Finalement, une propriété remarquable des ondes gravitationnelles est que l’on mesure directement la distance de la source, estimée ici à 40 mégaparsecs, soit 130 millions d’années-lumière. La précision sur la distance mesurée est d'une dizaine de mégaparsecs (environ 30 millions d'années-lumière). Cette distance, combinée avec la mesure du décalage vers le rouge de la galaxie hôte NGC 4993 (voir plus bas), permet d'en déduire une estimation de la constante de Hubble, qui est un des paramètres caractérisant l’expansion de l’Univers. La direction de la source, quant à elle, est obtenue par la différence des temps d'arrivée de l'onde gravitationnelle dans les trois détecteurs. La présence du troisième interféromètre du réseau, Virgo, apporte une amélioration considérable sur la précision de la localisation de la source : celle-ci est située dans une région du ciel d'environ 30 degrés carrés. La connaissance de cette direction facilite grandement la recherche de la contrepartie visible.


Le sursaut gamma

1,7 seconde après la réception des ondes gravitationnelles, le satellite Fermi détecte un sursaut gamma court, c’est-à-dire une émission de photons d’énergie comprise entre quelques dizaines et quelques centaines de kilo-electron-volts, reçus en moins de deux secondes. La Figure 4 montre le signal détecté.

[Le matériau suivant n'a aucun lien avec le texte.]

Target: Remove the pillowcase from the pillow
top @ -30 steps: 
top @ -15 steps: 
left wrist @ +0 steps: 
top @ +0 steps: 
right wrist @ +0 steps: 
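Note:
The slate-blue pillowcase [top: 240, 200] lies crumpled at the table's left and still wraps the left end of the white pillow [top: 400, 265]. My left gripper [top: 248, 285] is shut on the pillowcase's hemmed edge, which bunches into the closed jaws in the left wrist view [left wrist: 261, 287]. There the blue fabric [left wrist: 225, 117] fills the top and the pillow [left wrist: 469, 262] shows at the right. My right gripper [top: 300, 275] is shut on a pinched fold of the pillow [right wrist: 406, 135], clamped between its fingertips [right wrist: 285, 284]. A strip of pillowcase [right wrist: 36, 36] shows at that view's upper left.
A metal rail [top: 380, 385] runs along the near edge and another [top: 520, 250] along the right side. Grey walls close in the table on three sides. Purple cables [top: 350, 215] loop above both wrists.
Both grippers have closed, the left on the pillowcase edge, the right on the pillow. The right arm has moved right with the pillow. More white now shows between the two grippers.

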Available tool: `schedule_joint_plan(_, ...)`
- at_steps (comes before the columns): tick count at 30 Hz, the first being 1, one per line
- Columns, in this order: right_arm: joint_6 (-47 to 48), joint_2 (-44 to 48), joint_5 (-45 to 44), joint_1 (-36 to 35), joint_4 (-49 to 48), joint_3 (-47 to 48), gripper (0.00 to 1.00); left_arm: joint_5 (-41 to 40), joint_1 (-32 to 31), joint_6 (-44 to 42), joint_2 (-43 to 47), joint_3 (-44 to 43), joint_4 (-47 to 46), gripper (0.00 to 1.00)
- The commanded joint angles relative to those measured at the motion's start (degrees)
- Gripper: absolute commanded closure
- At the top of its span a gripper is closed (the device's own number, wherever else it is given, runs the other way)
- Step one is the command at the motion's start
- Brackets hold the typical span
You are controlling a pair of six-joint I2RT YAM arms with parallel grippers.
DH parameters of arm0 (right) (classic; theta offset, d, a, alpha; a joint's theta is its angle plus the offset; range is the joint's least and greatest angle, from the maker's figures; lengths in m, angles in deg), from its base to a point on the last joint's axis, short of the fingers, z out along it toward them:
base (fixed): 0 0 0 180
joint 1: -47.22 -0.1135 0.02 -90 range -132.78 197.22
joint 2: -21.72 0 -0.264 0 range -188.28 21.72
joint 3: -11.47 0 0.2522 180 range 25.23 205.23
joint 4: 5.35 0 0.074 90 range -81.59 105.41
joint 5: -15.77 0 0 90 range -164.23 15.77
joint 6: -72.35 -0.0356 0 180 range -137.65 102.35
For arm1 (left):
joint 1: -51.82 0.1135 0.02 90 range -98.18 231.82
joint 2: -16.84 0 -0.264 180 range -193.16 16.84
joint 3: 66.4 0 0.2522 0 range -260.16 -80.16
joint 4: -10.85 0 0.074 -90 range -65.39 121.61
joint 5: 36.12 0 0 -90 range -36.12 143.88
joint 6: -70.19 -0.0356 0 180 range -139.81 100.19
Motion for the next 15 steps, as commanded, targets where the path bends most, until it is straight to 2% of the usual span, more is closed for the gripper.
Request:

Si la production d’un sursaut gamma à la suite de la coalescence de deux étoiles à neutrons était attendue, l’événement observé présente des caractéristiques étonnantes : il est intrinsèquement 100 000 fois moins lumineux que ceux habituellement observés, qui se trouvent à bien plus grande distance, alors qu’il n’a été émis qu’à « seulement » 130 millions d’années-lumière. Habituellement, les sursauts gamma sont très énergétiques et proviennent d’un jet de matière étroit relativiste dont la production et les caractéristiques sont encore mal comprises. Les astrophysicien.ne.s prédisent qu’un tel jet peut être émis par une source centrale très compacte (concentrant une masse importante dans un très petit rayon) : un trou noir[6] entouré d’un disque d’accrétion (de la matière en orbite autour du trou noir, ce qui lui confère la forme d’un disque), ou une étoile à neutrons de grande masse, en rotation rapide, et avec un champ magnétique très fort. Il s’agit justement des deux possibilités envisagées pour le résultat de la coalescence de deux étoiles à neutrons, ce qui explique que l’association entre l’émission d’ondes gravitationnelles et le sursaut gamma était attendue.

Dans le cas d'un sursaut gamma, le jet relativiste se propage dans un cône d’angle d’ouverture typique entre 5 et 10 degrés, émis dans l’axe du système (l’axe autour duquel tournaient les deux étoiles à neutrons avant la coalescence). La faible luminosité du sursaut associé ici au signal gravitationnel suggère que le système a été vu « de côté », l’émission principale étant passée à côté de la Terre. Cette hypothèse devrait pouvoir être confirmée par l’analyse des observations en rayons X obtenues avec le satellite Chandra neuf jours après le sursaut (alors qu’aucune émission X n’avait été détectée dans les premiers jours suivant le signal gravitationnel).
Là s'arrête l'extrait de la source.